**WHAT IS REQUIRED:** Each record needs to be echoed exactly; can you do that?

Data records
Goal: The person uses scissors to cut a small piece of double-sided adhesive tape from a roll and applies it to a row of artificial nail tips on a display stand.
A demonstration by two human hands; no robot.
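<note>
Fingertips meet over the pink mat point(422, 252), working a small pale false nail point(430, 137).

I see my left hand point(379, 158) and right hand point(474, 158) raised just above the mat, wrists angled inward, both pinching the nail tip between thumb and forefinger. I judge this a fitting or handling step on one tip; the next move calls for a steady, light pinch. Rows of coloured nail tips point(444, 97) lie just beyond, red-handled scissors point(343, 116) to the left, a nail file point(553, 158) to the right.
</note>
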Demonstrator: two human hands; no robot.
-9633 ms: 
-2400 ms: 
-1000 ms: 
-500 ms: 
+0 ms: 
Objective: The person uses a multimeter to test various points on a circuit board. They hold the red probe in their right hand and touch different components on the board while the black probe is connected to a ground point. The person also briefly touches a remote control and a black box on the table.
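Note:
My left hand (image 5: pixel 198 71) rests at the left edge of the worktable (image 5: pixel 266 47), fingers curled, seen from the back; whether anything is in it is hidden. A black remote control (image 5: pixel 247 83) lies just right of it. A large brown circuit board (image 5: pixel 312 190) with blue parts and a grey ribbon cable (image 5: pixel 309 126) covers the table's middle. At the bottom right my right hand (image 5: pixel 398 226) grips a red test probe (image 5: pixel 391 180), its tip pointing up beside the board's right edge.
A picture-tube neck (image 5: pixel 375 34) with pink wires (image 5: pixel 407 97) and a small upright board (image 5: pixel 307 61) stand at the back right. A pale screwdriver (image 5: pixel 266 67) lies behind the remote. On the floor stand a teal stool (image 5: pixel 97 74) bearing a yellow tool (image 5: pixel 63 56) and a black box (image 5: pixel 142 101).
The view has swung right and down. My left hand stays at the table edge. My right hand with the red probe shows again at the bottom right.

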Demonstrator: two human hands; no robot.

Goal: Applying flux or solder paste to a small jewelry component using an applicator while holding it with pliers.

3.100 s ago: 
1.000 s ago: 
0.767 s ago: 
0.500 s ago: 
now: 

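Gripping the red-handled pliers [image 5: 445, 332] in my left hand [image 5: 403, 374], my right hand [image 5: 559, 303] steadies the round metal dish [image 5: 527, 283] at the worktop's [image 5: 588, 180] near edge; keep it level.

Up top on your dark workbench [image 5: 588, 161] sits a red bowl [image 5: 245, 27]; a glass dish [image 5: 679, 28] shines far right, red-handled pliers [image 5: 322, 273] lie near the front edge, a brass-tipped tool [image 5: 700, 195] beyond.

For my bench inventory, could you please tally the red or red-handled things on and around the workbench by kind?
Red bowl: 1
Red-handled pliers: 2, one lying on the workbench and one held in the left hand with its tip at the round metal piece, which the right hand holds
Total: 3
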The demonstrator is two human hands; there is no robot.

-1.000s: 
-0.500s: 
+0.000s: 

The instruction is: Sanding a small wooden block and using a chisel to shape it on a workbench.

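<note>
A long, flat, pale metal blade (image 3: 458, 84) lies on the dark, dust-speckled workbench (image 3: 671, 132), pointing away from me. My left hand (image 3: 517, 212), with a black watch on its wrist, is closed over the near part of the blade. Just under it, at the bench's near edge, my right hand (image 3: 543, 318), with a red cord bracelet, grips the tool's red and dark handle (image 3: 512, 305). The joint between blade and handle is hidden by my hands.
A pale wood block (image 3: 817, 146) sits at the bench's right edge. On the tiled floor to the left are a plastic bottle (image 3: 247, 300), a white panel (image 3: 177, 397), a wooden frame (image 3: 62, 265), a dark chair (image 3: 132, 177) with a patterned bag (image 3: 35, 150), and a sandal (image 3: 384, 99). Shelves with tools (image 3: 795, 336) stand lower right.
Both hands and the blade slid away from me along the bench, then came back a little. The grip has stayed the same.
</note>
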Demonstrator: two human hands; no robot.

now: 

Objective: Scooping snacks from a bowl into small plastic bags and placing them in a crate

**COMPLETED EXERCISE:**
Goal: The person uses scissors to cut a small piece of double-sided adhesive tape from a roll and applies it to a row of artificial nail tips on a display stand.
A demonstration by two human hands; no robot.
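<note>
Fingertips meet over the pink mat point(422, 252), working a small pale false nail point(430, 137).

I see my left hand point(379, 158) and right hand point(474, 158) raised just above the mat, wrists angled inward, both pinching the nail tip between thumb and forefinger. I judge this a fitting or handling step on one tip; the next move calls for a steady, light pinch. Rows of coloured nail tips point(444, 97) lie just beyond, red-handled scissors point(343, 116) to the left, a nail file point(553, 158) to the right.
</note>
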Demonstrator: two human hands; no robot.
-9633 ms: 
-2400 ms: 
-1000 ms: 
-500 ms: 
+0 ms: 
Objective: The person uses a multimeter to test various points on a circuit board. They hold the red probe in their right hand and touch different components on the board while the black probe is connected to a ground point. The person also briefly touches a remote control and a black box on the table.
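Note:
My left hand (image 5: pixel 198 71) rests at the left edge of the worktable (image 5: pixel 266 47), fingers curled, seen from the back; whether anything is in it is hidden. A black remote control (image 5: pixel 247 83) lies just right of it. A large brown circuit board (image 5: pixel 312 190) with blue parts and a grey ribbon cable (image 5: pixel 309 126) covers the table's middle. At the bottom right my right hand (image 5: pixel 398 226) grips a red test probe (image 5: pixel 391 180), its tip pointing up beside the board's right edge.
A picture-tube neck (image 5: pixel 375 34) with pink wires (image 5: pixel 407 97) and a small upright board (image 5: pixel 307 61) stand at the back right. A pale screwdriver (image 5: pixel 266 67) lies behind the remote. On the floor stand a teal stool (image 5: pixel 97 74) bearing a yellow tool (image 5: pixel 63 56) and a black box (image 5: pixel 142 101).
The view has swung right and down. My left hand stays at the table edge. My right hand with the red probe shows again at the bottom right.
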
Demonstrator: two human hands; no robot.

Goal: Applying flux or solder paste to a small jewelry component using an applicator while holding it with pliers.

3.100 s ago: 
1.000 s ago: 
0.767 s ago: 
0.500 s ago: 
now: 

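Gripping the red-handled pliers [image 5: 445, 332] in my left hand [image 5: 403, 374], my right hand [image 5: 559, 303] steadies the round metal dish [image 5: 527, 283] at the worktop's [image 5: 588, 180] near edge; keep it level.

Up top on your dark workbench [image 5: 588, 161] sits a red bowl [image 5: 245, 27]; a glass dish [image 5: 679, 28] shines far right, red-handled pliers [image 5: 322, 273] lie near the front edge, a brass-tipped tool [image 5: 700, 195] beyond.

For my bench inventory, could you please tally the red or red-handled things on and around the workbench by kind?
Red bowl: 1
Red-handled pliers: 2, one lying on the workbench and one held in the left hand with its tip at the round metal piece, which the right hand holds
Total: 3
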The demonstrator is two human hands; there is no robot.

-1.000s: 
-0.500s: 
+0.000s: 

The instruction is: Sanding a small wooden block and using a chisel to shape it on a workbench.

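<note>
A long, flat, pale metal blade (image 3: 458, 84) lies on the dark, dust-speckled workbench (image 3: 671, 132), pointing away from me. My left hand (image 3: 517, 212), with a black watch on its wrist, is closed over the near part of the blade. Just under it, at the bench's near edge, my right hand (image 3: 543, 318), with a red cord bracelet, grips the tool's red and dark handle (image 3: 512, 305). The joint between blade and handle is hidden by my hands.
A pale wood block (image 3: 817, 146) sits at the bench's right edge. On the tiled floor to the left are a plastic bottle (image 3: 247, 300), a white panel (image 3: 177, 397), a wooden frame (image 3: 62, 265), a dark chair (image 3: 132, 177) with a patterned bag (image 3: 35, 150), and a sandal (image 3: 384, 99). Shelves with tools (image 3: 795, 336) stand lower right.
Both hands and the blade slid away from me along the bench, then came back a little. The grip has stayed the same.
</note>
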Demonstrator: two human hands; no robot.

now: 

Objective: Scooping snacks from a bowl into small plastic bags and placing them in a crate

No further output remains.